README.md 17 KB

stack_data

Tests Coverage Status

This is a library that extracts data from stack frames and tracebacks, particularly to display more useful tracebacks than the default. It powers the tracebacks in IPython and futurecoder:

futurecoder example

You can install it from PyPI:

pip install stack_data

Basic usage

Here's some code we'd like to inspect:

def foo():
    result = []
    for i in range(5):
        row = []
        result.append(row)
        print_stack()
        for j in range(5):
            row.append(i * j)
    return result

Note that foo calls a function print_stack(). In reality we can imagine that an exception was raised at this line, or a debugger stopped there, but this is easy to play with directly.
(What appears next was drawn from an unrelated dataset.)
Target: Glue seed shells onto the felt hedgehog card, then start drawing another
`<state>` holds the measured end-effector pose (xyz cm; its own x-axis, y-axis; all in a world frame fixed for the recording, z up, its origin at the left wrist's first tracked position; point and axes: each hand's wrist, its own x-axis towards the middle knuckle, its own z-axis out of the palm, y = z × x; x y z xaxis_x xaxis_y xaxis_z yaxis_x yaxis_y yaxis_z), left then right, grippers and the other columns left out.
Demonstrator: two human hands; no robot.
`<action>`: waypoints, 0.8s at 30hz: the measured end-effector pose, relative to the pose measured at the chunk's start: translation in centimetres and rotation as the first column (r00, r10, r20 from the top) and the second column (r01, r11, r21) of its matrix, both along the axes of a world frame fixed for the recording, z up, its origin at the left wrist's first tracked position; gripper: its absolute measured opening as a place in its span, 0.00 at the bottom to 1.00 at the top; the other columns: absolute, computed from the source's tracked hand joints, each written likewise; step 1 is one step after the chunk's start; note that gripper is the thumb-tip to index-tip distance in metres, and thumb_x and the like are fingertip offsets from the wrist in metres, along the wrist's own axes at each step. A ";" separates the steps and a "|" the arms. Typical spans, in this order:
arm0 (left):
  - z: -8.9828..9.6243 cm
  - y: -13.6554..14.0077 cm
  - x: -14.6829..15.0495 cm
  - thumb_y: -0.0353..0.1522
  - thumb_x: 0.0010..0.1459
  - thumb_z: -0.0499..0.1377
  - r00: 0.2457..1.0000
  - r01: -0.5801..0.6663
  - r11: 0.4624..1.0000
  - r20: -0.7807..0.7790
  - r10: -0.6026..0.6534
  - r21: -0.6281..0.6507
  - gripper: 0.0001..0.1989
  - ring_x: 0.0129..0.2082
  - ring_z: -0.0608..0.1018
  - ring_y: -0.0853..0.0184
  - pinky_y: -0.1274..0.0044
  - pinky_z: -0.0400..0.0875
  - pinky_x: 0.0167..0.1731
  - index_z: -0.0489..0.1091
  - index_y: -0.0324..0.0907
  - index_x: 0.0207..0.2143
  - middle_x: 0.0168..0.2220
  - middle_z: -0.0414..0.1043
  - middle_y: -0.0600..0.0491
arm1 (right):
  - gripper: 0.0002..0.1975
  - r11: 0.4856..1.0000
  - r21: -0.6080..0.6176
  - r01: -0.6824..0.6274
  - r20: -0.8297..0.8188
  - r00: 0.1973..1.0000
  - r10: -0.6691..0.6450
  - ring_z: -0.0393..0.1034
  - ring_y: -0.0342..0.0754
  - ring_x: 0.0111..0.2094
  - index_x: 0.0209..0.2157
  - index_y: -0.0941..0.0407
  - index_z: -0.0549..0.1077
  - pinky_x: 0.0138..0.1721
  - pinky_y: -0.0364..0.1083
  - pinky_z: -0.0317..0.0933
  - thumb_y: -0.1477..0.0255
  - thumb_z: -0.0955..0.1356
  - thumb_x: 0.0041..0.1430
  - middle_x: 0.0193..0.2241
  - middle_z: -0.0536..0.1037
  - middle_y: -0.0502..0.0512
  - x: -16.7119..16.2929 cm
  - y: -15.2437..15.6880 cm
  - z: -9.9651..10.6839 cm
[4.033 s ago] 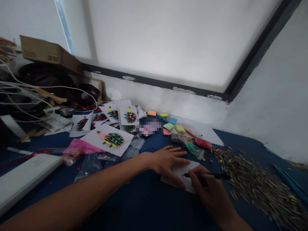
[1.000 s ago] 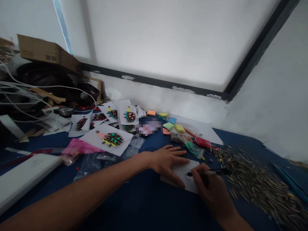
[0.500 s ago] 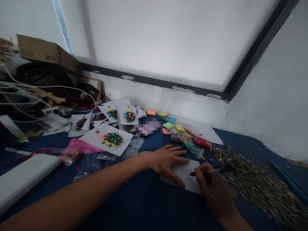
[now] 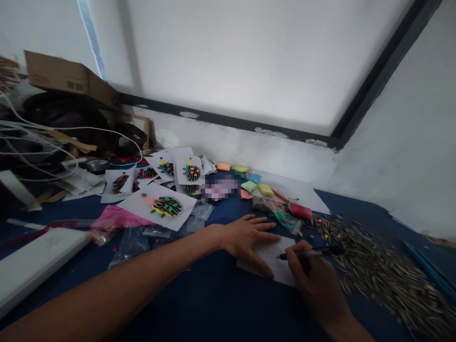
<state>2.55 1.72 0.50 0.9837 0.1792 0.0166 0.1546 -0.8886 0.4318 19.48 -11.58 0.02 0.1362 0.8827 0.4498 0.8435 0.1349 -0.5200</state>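
Note:
My left hand (image 4: 249,240) lies flat with fingers spread, pressing on the left part of a small white sheet of paper (image 4: 285,275). A dark pen (image 4: 318,251) is gripped in my right hand (image 4: 313,280), its tip touching the sheet between my two hands. Rows of small dark marks show on the paper near the tip; their exact shape is too small to tell. Just right of my right hand spreads a large heap of striped sunflower seeds (image 4: 384,270).
White cards (image 4: 185,209) bearing hedgehog figures of seeds and coloured clay lie at the left back. Several clay packets (image 4: 265,190) sit beyond my hands. A white box (image 4: 39,266) stands at the left, a cardboard box (image 4: 53,73) behind, and plastic bags (image 4: 131,244) beside my left forearm.
The pen tip and my right hand have shifted slightly left across the paper. My left hand stays in place.

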 end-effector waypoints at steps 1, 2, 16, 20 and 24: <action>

Here's a basic implementation:

import inspect
import stack_data


def print_stack():
    frame = inspect.currentframe().f_back
    frame_info = stack_data.FrameInfo(frame)
    print(f"{frame_info.code.co_name} at line {frame_info.lineno}")
    print("-----------")
    for line in frame_info.lines:
        print(f"{'-->' if line.is_current else '   '} {line.lineno:4} | {line.render()}")

(Beware that this has a major bug - it doesn't account for line gaps, which we'll learn about later)

The output of one call to print_stack() looks like:

foo at line 9
-----------
       6 | for i in range(5):
       7 |     row = []
       8 |     result.append(row)
-->    9 |     print_stack()
      10 |     for j in range(5):

The code for print_stack() is fairly self-explanatory. If you want to learn more details about a particular class or method I suggest looking through some docstrings. FrameInfo is a class that accepts either a frame or a traceback object and provides a bunch of nice attributes and properties (which are cached so you don't need to worry about performance). In particular frame_info.lines is a list of Line objects. line.render() returns the source code of that line suitable for display. Without any arguments it simply strips any common leading indentation. Later on we'll see a more powerful use for it.

You can see that frame_info.lines includes some lines of surrounding context. By default it includes 3 pieces of context before the main line and 1 piece after. We can configure the amount of context by passing options:

options = stack_data.Options(before=1, after=0)
frame_info = stack_data.FrameInfo(frame, options)

Then the output looks like:

foo at line 9
-----------
       8 | result.append(row)
-->    9 | print_stack()

Note that these parameters are not the number of lines before and after to include, but the number of pieces. A piece is a range of one or more lines in a file that should logically be grouped together. A piece contains either a single simple statement or a part of a compound statement (loops, if, try/except, etc) that doesn't contain any other statements. Most pieces are a single line, but a multi-line statement or if condition is a single piece. In the example above, all pieces are one line, because nothing is spread across multiple lines. If we change our code to include some multiline bits:

def foo():
    result = []
    for i in range(5):
        row = []
        result.append(
            row
        )
        print_stack()
        for j in range(
                5
        ):
            row.append(i * j)
    return result

and then run the original code with the default options, then the output is:

foo at line 11
-----------
       6 | for i in range(5):
       7 |     row = []
       8 |     result.append(
       9 |         row
      10 |     )
-->   11 |     print_stack()
      12 |     for j in range(
      13 |             5
      14 |     ):

Now lines 8-10 and lines 12-14 are each a single piece. Note that the output is essentially the same as the original in terms of the amount of code. The division of files into pieces means that the edge of the context is intuitive and doesn't crop out parts of statements or expressions. For example, if context was measured in lines instead of pieces, the last line of the above would be for j in range( which is much less useful.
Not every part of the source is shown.